El Rey, entonces, manda a sus siervos a que inviten a TODOS: “Id, pues, a las salidas de los caminos, y llamad a las bodas a cuantos halléis” (vers. 9; énfasis añadido). Nadie se excluye de la invitación. La oferta de salvación es UNIVERSAL, e incluye a todo tipo de personas, de toda condición moral y espiritual: “Y saliendo los siervos por los caminos, juntaron a todos los que hallaron, juntamente malos y buenos” (vers. 10; énfasis añadido).

Nadie tiene que hacerse mejor para aceptar el llamado de Dios a la salvación. Estamos invitados a ir a Cristo tal y como somos. Pero, según la parábola, hay un vestido de bodas que ponerse para permanecer en la fiesta. Hay que aceptar el vestido de bodas. Hay que aceptar las condiciones y las provisiones de la salvación. La muerte de Cristo en la Cruz proveyó nuestro absoluto perdón y aceptación delante del Padre, nuestra JUSTIFICACIÓN. La obra del Espíritu Santo provee continuamente nuestra preparación espiritual y moral para morar en la atmósfera pura de bondad y amor que respiraremos en el cielo; es decir, nuestra SANTIFICACIÓN. Pero, lamentablemente hay gente a la que solo le interesa poder gozar del bienestar del cielo, de una vida de duración eterna, de la ausencia de dolor (sus beneficios temporales), pero que no siente la necesidad imperiosa de ser perdonados por Dios, limpiados interiormente de sus pecados y ser transformados a la semejanza de Cristo. No le interesa vestirse para las bodas; es decir, prepararse espiritualmente y moralmente para el cielo. Son solo mercenarios espirituales.

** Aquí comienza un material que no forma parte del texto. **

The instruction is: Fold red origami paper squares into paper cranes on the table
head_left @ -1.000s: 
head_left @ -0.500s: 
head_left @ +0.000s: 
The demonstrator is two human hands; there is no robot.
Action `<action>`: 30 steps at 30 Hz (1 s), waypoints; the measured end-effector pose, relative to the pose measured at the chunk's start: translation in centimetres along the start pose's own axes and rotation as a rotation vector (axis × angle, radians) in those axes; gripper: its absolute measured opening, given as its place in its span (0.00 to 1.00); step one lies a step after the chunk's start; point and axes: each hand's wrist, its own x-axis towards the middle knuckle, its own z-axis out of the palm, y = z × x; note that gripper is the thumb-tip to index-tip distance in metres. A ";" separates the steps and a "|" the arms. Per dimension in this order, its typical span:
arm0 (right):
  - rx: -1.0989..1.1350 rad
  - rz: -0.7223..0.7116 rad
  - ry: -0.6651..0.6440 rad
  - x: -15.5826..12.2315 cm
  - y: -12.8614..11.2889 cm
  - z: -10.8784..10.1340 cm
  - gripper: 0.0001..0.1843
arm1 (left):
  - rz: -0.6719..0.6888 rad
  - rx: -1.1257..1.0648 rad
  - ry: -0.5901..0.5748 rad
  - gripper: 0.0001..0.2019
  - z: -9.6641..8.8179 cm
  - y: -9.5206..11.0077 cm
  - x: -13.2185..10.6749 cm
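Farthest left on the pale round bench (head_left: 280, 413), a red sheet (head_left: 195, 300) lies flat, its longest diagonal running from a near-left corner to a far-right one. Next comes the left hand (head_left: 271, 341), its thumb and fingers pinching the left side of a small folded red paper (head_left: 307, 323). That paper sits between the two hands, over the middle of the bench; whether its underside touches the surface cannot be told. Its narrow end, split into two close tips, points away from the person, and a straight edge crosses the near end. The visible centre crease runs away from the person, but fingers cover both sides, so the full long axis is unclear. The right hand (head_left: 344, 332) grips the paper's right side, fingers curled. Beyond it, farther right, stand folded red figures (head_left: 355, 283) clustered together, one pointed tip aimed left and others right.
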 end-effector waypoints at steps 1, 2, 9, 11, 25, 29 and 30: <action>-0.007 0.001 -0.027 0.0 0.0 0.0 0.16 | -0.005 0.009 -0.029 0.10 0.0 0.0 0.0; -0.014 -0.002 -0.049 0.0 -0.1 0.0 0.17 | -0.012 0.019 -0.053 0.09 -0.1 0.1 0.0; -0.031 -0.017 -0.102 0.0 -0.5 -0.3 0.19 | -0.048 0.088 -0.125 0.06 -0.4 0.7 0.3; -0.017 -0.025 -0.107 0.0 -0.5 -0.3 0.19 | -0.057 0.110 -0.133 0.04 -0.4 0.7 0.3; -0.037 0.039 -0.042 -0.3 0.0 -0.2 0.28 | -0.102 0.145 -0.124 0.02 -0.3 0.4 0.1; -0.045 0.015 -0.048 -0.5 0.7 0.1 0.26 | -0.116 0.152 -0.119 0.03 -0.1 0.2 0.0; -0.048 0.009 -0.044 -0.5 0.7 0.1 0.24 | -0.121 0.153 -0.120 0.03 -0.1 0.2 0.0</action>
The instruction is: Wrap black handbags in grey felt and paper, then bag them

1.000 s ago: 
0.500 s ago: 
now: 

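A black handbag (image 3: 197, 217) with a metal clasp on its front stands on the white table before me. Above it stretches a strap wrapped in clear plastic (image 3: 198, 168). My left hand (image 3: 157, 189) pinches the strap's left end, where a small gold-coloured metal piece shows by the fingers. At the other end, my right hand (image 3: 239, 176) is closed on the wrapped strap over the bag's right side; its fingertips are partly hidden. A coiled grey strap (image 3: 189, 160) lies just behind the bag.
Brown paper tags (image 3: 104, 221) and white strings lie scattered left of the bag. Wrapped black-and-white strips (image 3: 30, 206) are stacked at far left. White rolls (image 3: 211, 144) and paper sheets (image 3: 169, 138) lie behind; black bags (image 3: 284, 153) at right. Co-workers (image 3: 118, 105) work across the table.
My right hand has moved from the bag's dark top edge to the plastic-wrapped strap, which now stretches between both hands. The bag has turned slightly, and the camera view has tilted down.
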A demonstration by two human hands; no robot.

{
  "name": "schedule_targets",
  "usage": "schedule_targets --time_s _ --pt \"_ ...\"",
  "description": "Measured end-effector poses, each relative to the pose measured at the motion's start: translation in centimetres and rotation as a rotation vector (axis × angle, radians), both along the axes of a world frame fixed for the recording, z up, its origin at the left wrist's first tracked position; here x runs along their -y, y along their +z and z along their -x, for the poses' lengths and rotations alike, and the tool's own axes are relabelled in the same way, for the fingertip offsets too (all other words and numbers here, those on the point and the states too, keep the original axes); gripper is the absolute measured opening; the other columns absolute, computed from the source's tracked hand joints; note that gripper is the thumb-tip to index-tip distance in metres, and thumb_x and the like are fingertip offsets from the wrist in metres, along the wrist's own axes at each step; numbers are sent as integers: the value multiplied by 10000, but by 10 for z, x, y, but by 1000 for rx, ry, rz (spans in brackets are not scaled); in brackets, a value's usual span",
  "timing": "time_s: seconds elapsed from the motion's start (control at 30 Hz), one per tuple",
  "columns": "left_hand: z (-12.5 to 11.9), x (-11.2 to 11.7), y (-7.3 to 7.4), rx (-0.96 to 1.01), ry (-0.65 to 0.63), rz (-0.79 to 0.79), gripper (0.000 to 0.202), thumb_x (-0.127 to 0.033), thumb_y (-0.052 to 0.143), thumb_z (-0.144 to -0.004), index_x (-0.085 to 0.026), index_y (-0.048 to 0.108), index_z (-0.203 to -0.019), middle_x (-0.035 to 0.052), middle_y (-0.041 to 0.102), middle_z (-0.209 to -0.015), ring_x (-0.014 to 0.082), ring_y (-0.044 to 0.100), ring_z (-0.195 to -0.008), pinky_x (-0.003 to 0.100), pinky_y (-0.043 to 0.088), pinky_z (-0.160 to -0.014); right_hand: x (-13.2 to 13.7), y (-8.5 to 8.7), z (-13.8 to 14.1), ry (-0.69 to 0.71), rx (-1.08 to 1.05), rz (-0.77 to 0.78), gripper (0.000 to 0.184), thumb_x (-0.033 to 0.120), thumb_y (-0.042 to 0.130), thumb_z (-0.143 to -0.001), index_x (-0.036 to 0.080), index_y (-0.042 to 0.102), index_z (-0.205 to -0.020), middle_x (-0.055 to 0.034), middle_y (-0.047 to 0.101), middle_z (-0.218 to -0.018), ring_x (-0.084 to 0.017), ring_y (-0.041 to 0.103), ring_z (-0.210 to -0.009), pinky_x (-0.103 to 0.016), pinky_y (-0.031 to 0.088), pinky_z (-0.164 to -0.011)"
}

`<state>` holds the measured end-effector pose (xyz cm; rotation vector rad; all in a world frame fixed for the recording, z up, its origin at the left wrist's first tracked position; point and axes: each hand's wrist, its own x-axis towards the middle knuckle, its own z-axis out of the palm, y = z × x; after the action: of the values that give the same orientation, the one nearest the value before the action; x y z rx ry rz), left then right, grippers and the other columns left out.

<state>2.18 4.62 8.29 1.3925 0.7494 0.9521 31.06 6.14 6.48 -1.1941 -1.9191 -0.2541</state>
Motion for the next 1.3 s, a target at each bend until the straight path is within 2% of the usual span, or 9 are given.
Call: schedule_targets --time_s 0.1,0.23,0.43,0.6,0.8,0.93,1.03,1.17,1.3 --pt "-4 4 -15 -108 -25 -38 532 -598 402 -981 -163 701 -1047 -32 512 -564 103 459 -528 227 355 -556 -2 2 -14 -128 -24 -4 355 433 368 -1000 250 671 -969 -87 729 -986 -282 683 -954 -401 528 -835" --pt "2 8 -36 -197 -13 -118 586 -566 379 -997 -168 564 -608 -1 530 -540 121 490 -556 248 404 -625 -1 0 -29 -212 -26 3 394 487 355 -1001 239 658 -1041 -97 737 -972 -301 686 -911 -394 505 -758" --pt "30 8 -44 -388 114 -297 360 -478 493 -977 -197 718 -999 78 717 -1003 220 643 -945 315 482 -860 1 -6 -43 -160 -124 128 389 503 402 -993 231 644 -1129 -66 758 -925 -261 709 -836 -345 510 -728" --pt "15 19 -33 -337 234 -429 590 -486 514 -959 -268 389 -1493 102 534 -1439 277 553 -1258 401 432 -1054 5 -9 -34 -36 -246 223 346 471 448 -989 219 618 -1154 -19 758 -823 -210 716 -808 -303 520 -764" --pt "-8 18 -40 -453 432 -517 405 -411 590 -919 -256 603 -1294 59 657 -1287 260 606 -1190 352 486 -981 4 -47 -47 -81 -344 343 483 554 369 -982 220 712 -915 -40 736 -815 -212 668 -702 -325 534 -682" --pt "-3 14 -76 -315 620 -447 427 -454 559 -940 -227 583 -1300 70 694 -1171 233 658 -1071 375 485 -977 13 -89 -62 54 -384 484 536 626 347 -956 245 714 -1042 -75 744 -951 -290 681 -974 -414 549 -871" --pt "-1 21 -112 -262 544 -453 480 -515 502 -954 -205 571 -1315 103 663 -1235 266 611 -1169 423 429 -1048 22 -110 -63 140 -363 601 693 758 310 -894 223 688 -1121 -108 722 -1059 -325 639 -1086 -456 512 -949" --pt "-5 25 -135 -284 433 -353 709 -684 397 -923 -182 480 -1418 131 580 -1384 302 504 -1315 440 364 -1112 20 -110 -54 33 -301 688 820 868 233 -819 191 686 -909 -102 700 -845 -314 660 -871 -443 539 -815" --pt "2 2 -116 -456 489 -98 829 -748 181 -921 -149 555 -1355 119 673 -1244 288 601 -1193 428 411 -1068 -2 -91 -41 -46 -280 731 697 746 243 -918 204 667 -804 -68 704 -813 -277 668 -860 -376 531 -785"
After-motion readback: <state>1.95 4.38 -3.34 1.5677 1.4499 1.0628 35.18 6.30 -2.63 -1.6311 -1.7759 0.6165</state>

Jesús nos demuestra, entonces, que aun cuando SU VOLUNTAD es que todos sean salvos, SU DECISIÓN dependerá de las condiciones que cumplan quienes han recibido el llamado a la salvación: sus propias decisiones y su aceptación de que Cristo haga su obra salvadora en ellos.

 

Que, por la gracia de Dios, todos podamos valorar la magnífica provisión hecha para nuestra salvación, y por la obra subyugadora del Espíritu Santo estemos dispuestos al arrepentimiento, al cambio, a entregarle nuestra vida a Dios en una amistad transformadora que se prolongue por la eternidad, donde podamos gozarnos en las bodas del Cordero con su pueblo para siempre, porque nos hemos preparado para ellas (Apoc. 19:7).